Operation of large power systems with small amounts of physical inertia
The project has treated the experienced problems of the current instability in the railway power grid (also called the electrified traction grid). As the railway electricity network in Sweden has been expanded with an increased proportion of static converters has the proportion of physical inertia of the system been reduced. Generally, the network has been changed in terms of its characteristics particularly in regards of transients.
Sponsor: Energimyndigheten, Trafikverket
Researcher: Math Bollen, Martin Lundmark, Lars Abrahamsson
Duration: 2017
The project has treated the experienced problems of the current instability in the railway power grid (also called the electrified traction grid). As the railway electricity network in Sweden has been expanded with an increased proportion of static converters has the proportion of physical inertia of the system been reduced. Generally, the network has been changed in terms of its characteristics particularly in regards of transients.
A number of events in both southern Sweden and events related to the high-voltage transmission system extending between Svealand and Upper Norrland motivated project.
If the power supply to the railways suffer from instability and, at worst, longer interruptions it will naturally affect the traffic. This may affect the willingness to use the railway, which is an energy efficient mean of transportation that can be supplied with electricity produced from renewable energy sources.

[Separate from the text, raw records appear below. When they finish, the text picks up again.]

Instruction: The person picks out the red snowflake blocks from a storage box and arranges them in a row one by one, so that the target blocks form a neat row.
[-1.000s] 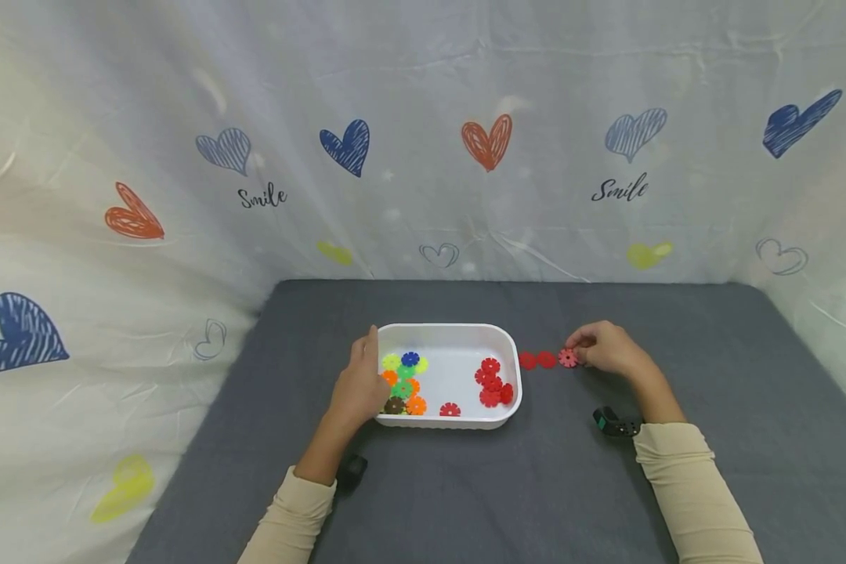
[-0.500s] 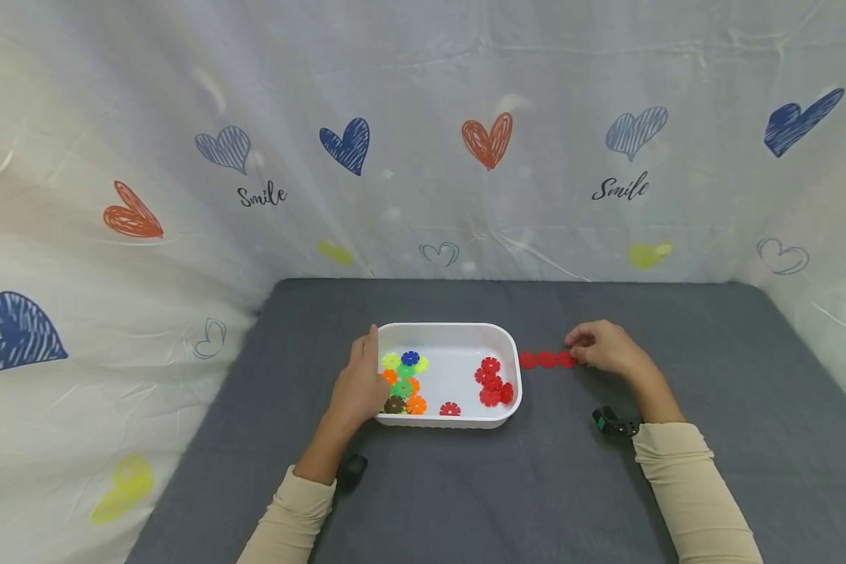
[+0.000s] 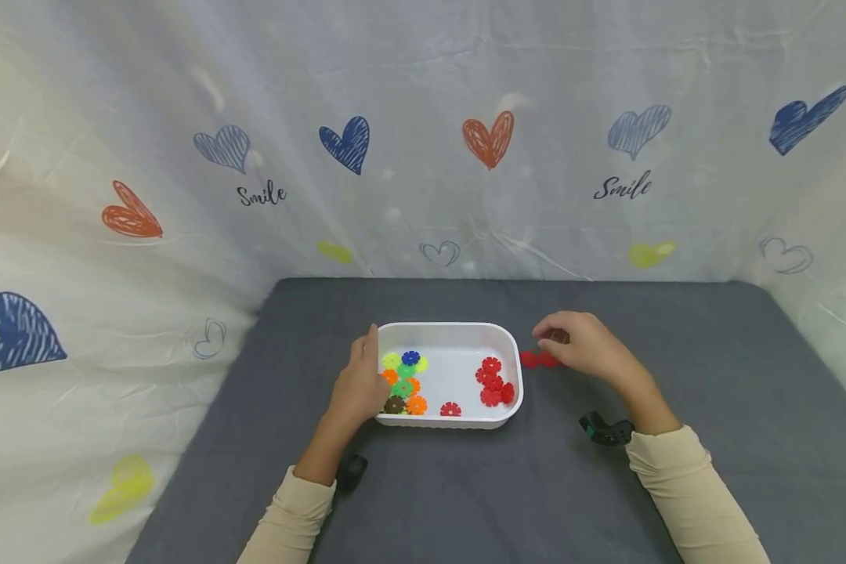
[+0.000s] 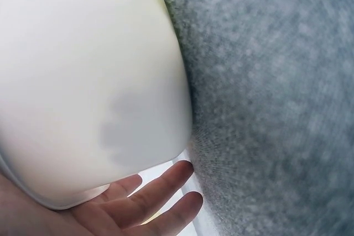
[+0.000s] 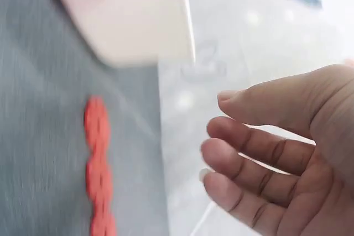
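A white plastic tray (image 3: 448, 421) stands on the table, and my left hand (image 3: 358, 385) grips its left end. In the left wrist view the fingers (image 4: 166, 183) lie against the tray's outer wall; the thumb is hidden there. Beside the tray's right end lies a row of red notched discs (image 3: 529, 359), partly covered by my right hand in the head view. The right wrist view shows three red discs (image 5: 99, 181) in line, edge to edge. My right hand (image 3: 583, 345) hovers over that row, fingers loosely bent, nothing between thumb and fingertips (image 5: 220, 153).
Inside the tray, red discs (image 3: 491, 384) cluster at the right, with one red disc (image 3: 450, 410) near the front. Mixed-colour discs (image 3: 403, 384) gather at the left. Grey cloth (image 3: 465, 493) covers the table; a printed curtain (image 3: 423, 196) hangs behind.
My right hand has let go of the third red disc at the row's right end and moved left, above the row toward the tray. The left hand and tray have stayed put.
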The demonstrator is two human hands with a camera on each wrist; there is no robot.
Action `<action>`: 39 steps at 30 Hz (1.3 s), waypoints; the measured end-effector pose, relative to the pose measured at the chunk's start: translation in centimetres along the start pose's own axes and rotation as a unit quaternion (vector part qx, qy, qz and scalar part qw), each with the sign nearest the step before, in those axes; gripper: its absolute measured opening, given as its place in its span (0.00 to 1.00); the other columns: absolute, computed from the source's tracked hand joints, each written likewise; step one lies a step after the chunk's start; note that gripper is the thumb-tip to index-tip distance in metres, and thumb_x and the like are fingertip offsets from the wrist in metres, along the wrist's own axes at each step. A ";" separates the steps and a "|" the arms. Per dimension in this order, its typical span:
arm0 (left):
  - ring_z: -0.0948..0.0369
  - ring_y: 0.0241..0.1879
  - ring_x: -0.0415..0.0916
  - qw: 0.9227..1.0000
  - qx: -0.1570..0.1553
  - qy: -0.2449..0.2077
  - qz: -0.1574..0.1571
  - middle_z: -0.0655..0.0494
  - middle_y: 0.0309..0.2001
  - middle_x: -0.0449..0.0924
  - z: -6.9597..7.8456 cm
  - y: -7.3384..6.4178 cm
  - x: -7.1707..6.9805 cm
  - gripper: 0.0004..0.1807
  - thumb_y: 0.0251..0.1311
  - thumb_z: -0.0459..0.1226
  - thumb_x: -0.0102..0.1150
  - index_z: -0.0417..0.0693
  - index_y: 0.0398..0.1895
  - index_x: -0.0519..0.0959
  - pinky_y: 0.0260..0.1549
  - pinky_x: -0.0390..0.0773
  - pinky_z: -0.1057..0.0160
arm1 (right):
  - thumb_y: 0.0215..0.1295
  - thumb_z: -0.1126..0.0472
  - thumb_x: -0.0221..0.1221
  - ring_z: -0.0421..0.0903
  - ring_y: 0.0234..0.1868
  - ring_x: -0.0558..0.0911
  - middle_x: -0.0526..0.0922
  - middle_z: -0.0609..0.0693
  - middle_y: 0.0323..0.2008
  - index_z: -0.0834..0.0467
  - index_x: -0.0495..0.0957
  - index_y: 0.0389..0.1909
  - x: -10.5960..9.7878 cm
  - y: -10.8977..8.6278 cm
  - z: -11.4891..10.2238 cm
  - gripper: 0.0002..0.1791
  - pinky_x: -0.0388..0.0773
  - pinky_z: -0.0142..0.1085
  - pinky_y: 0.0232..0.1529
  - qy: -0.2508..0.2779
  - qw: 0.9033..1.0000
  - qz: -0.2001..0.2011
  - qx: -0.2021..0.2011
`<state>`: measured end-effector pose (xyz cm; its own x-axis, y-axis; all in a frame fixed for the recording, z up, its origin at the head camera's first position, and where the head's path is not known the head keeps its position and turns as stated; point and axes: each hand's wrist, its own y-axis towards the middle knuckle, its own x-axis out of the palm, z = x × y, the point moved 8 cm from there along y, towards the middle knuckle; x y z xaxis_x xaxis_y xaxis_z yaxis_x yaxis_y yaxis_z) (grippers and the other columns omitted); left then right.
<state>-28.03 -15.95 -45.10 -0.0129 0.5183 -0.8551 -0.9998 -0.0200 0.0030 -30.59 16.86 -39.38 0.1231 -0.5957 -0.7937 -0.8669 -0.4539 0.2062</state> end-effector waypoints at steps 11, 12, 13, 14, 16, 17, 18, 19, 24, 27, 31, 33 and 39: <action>0.50 0.29 0.72 1.000 -0.006 -0.003 -0.006 0.43 0.76 0.52 -0.1 -0.1 -0.2 0.47 0.59 0.26 0.50 0.48 0.82 0.44 0.26 0.71 0.56 | 0.57 0.69 0.68 0.51 0.38 0.80 0.84 0.49 0.37 0.61 0.87 0.40 6.7 2.4 -7.8 0.09 0.79 0.41 0.41 -0.012 0.982 -0.107 -0.157; 0.49 0.29 0.73 1.000 -0.006 -0.005 -0.007 0.43 0.76 0.52 -0.1 -0.1 -0.1 0.47 0.59 0.26 0.50 0.48 0.82 0.44 0.25 0.71 0.56 | 0.58 0.68 0.68 0.51 0.37 0.80 0.84 0.50 0.37 0.61 0.87 0.40 7.6 2.5 -8.3 0.09 0.79 0.40 0.41 -0.014 0.979 -0.125 -0.158; 0.49 0.29 0.73 1.000 -0.005 -0.007 -0.006 0.43 0.76 0.52 0.0 -0.2 -0.1 0.47 0.59 0.26 0.50 0.47 0.82 0.44 0.25 0.71 0.56 | 0.58 0.67 0.68 0.50 0.37 0.80 0.83 0.49 0.36 0.60 0.87 0.40 8.6 2.5 -8.5 0.09 0.79 0.39 0.41 -0.017 0.977 -0.145 -0.159; 0.49 0.29 0.73 1.000 -0.004 -0.008 -0.005 0.43 0.75 0.52 0.0 -0.2 -0.1 0.47 0.59 0.26 0.51 0.47 0.82 0.44 0.25 0.71 0.56 | 0.58 0.66 0.69 0.48 0.36 0.79 0.83 0.48 0.36 0.59 0.87 0.40 9.5 2.5 -8.7 0.09 0.77 0.37 0.41 -0.022 0.974 -0.162 -0.158; 0.49 0.30 0.72 1.000 -0.001 -0.007 -0.004 0.42 0.75 0.52 0.0 -0.2 -0.1 0.47 0.59 0.26 0.51 0.47 0.81 0.44 0.25 0.71 0.56 | 0.57 0.66 0.69 0.45 0.35 0.77 0.81 0.47 0.34 0.57 0.87 0.39 11.2 2.5 -8.9 0.09 0.76 0.35 0.40 -0.037 0.968 -0.190 -0.160; 0.49 0.29 0.72 1.000 0.001 -0.007 -0.003 0.42 0.75 0.52 0.0 -0.2 -0.1 0.47 0.59 0.26 0.51 0.46 0.81 0.45 0.25 0.71 0.56 | 0.57 0.65 0.69 0.43 0.34 0.76 0.80 0.46 0.33 0.56 0.87 0.39 11.8 2.4 -9.0 0.09 0.75 0.34 0.40 -0.046 0.966 -0.200 -0.160; 0.49 0.29 0.72 1.000 0.002 -0.007 -0.004 0.42 0.75 0.53 0.0 -0.2 0.0 0.47 0.59 0.26 0.51 0.46 0.81 0.45 0.25 0.71 0.56 | 0.56 0.65 0.69 0.41 0.33 0.75 0.79 0.45 0.32 0.55 0.87 0.39 12.4 2.4 -9.0 0.09 0.74 0.34 0.40 -0.053 0.963 -0.208 -0.161; 0.49 0.29 0.72 1.000 0.004 -0.007 -0.004 0.42 0.75 0.53 0.0 -0.2 0.0 0.47 0.58 0.26 0.51 0.46 0.81 0.45 0.25 0.71 0.56 | 0.56 0.65 0.69 0.39 0.33 0.73 0.77 0.44 0.31 0.54 0.87 0.39 12.9 2.4 -9.0 0.09 0.73 0.33 0.40 -0.056 0.962 -0.214 -0.161; 0.50 0.27 0.72 1.000 0.008 -0.003 0.002 0.41 0.75 0.53 0.1 -0.2 -0.1 0.47 0.58 0.26 0.51 0.45 0.81 0.45 0.24 0.71 0.56 | 0.54 0.67 0.69 0.39 0.33 0.71 0.76 0.45 0.30 0.53 0.86 0.38 13.7 2.7 -9.4 0.10 0.72 0.32 0.39 -0.048 0.961 -0.221 -0.162; 0.50 0.28 0.72 1.000 0.010 -0.001 0.008 0.41 0.74 0.54 0.1 -0.2 -0.2 0.47 0.58 0.26 0.51 0.45 0.81 0.46 0.24 0.71 0.56 | 0.54 0.68 0.70 0.40 0.34 0.71 0.75 0.45 0.30 0.54 0.85 0.37 13.8 2.9 -9.5 0.10 0.72 0.32 0.41 -0.042 0.960 -0.227 -0.161; 0.51 0.26 0.71 1.000 0.012 -0.002 0.010 0.41 0.74 0.54 0.1 -0.1 -0.3 0.47 0.58 0.26 0.51 0.45 0.81 0.46 0.23 0.70 0.57 | 0.54 0.67 0.70 0.40 0.35 0.70 0.74 0.44 0.30 0.54 0.83 0.35 13.9 3.0 -9.6 0.09 0.72 0.33 0.43 -0.045 0.959 -0.225 -0.168; 0.51 0.25 0.70 1.000 0.010 -0.005 0.007 0.41 0.75 0.53 0.1 -0.1 -0.3 0.47 0.58 0.25 0.51 0.45 0.81 0.46 0.22 0.69 0.57 | 0.54 0.67 0.70 0.40 0.36 0.71 0.75 0.42 0.31 0.53 0.82 0.35 14.0 3.0 -9.6 0.10 0.72 0.33 0.44 -0.039 0.959 -0.218 -0.176; 0.51 0.26 0.71 1.000 0.004 -0.009 -0.004 0.42 0.75 0.52 0.0 -0.2 -0.2 0.48 0.58 0.26 0.51 0.46 0.81 0.44 0.22 0.69 0.57 | 0.57 0.68 0.68 0.38 0.31 0.72 0.75 0.41 0.27 0.53 0.79 0.31 14.3 2.8 -9.5 0.09 0.73 0.31 0.37 0.017 0.960 -0.221 -0.173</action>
<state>-27.83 -15.99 -44.94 -0.0041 0.5329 -0.8462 -1.0000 -0.0089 -0.0007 -26.69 0.73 -44.68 0.4623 -0.3125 -0.8298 -0.5152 -0.8563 0.0354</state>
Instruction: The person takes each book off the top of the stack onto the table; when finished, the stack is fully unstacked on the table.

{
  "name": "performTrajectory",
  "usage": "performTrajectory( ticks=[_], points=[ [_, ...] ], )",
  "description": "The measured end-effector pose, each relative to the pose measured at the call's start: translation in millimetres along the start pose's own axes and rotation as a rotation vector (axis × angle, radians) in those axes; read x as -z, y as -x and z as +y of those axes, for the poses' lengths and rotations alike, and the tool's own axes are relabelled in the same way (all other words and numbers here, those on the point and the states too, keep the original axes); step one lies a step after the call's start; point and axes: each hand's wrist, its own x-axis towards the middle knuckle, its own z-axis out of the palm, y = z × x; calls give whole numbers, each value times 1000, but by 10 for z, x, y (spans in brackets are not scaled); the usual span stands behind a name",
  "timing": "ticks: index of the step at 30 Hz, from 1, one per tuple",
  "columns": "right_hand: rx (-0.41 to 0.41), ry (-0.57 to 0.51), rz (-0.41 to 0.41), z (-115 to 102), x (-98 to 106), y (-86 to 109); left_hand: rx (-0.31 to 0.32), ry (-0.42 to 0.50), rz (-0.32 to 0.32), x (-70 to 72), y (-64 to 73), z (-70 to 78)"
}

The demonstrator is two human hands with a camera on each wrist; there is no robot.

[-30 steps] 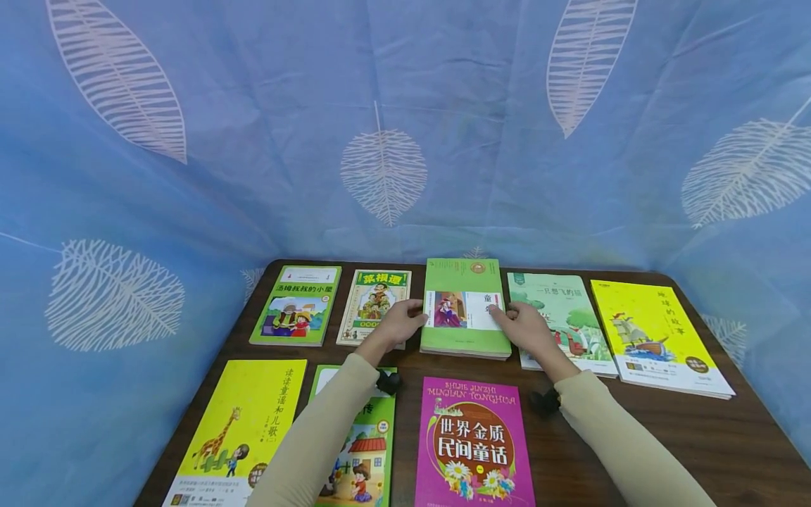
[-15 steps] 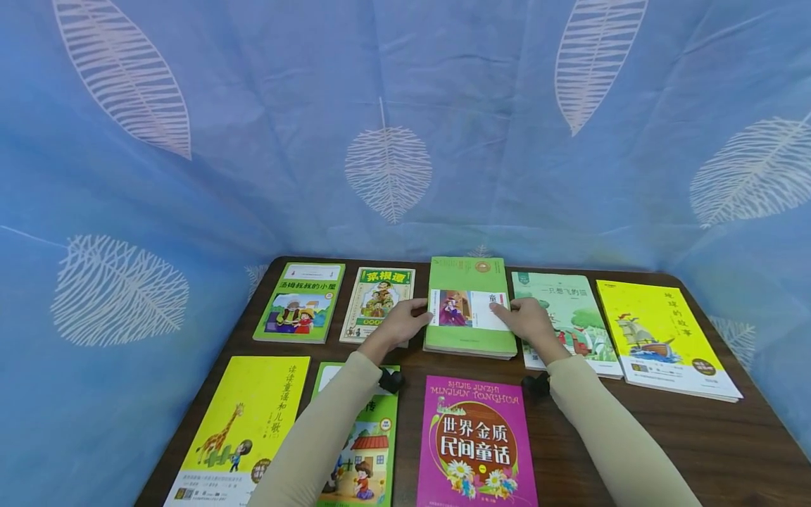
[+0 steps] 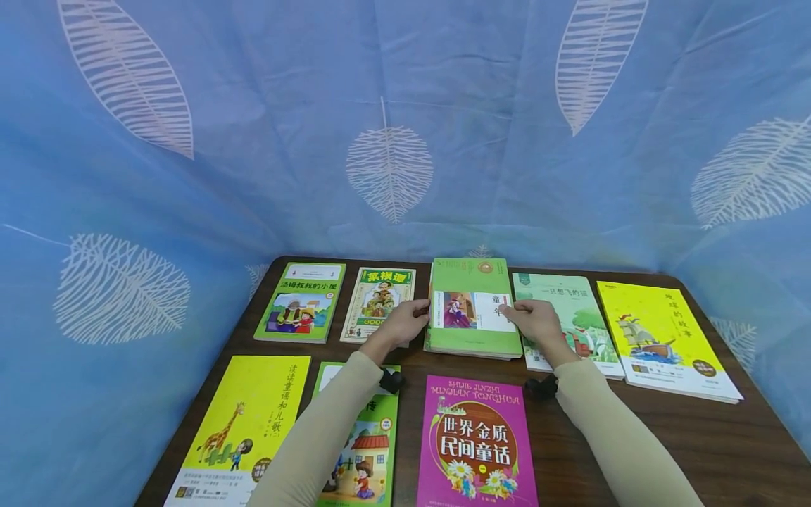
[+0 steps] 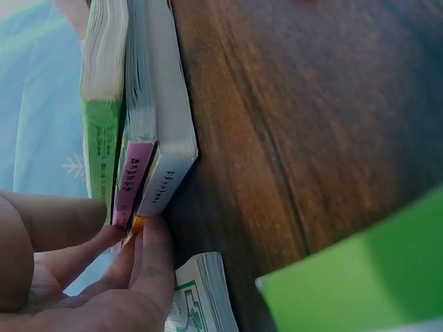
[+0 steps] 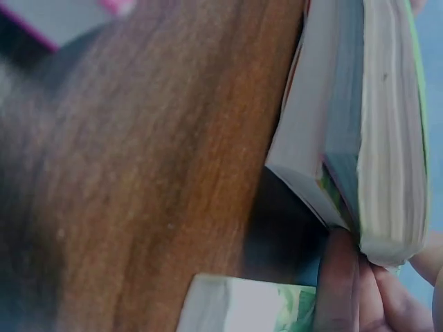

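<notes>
A thick green book [image 3: 472, 274] tops a stack at the table's back middle. Beneath it, in the left wrist view, lie a pink-spined book [image 4: 133, 166] and a white-spined book [image 4: 166, 173]. My left hand [image 3: 400, 325] touches the stack's left side, its thumb tip at the green spine and fingertips at the lower spines. On the right side, my right hand [image 3: 537, 325] pinches the green book, thumb on its cover and fingers tucked beneath it at the page edges. The lower books are mostly hidden from above.
Left of the stack lie a small cream book [image 3: 379, 296] and a green-framed book [image 3: 300, 310]; right, a pale green book [image 3: 557, 285] and a yellow book [image 3: 652, 317]. Nearer are a purple book [image 3: 478, 394], a yellow giraffe book [image 3: 260, 401] and another green book [image 3: 367, 436].
The green top book has slid slightly right with my right hand, exposing a strip of the books beneath on its left. My left hand has stayed at the spines.
</notes>
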Motion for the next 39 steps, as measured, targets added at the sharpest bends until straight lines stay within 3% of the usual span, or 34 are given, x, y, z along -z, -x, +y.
performTrajectory(
  ticks=[5,9,14,18,26,30,39],
  points=[
    [-78,-133,-34,47,66,95,3,4,-11,-46,20,9],
    [-93,-290,-61,127,157,175,13,11,2,-63,32,17],
    [-75,-563,-174,229,325,306,-1,34,2,-58,4,12],
    [-54,-707,-258,332,419,436,-12,30,8,-47,-14,1],
    [-41,-817,-283,564,550,761,6,20,25,-23,5,17],
    [-58,-824,-289,708,656,992,16,21,27,-23,-2,11],
    [-193,-769,-292,1187,818,1554,44,38,43,-9,10,14]
  ],
)
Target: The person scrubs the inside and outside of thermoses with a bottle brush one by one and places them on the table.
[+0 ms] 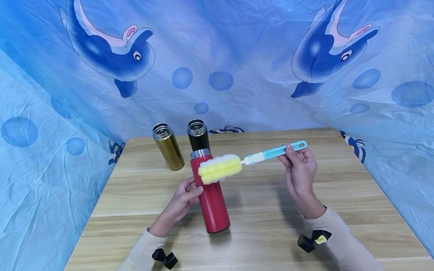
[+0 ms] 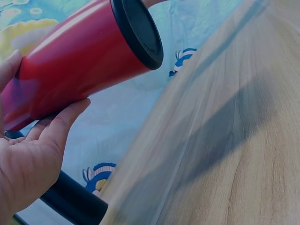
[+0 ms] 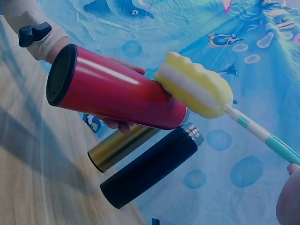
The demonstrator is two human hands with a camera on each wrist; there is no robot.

The project has studied literature and data. Models have been developed and adapted to the software used. Software was selected based on what best suits the desired models.
Simulations have been made with two main purposes. One is that, by comparison with the measured data, to verify that the models and the software provides realistic descriptions of the railway power grid during transients. The second is to vary problem setups, network configurations and events to build a deeper and broader understanding of how the system generally behaves.
The project has increased the understanding of the system structure and the demands on modeling for the simulations to reproduce the experienced problems. This has been done in order to later find ways to avoid these problems. Through model-development and simulations, particularly new insights have been gained regarding the interactions between the static and the rotary converters for various electrical distances between them in the railway power grid during transients.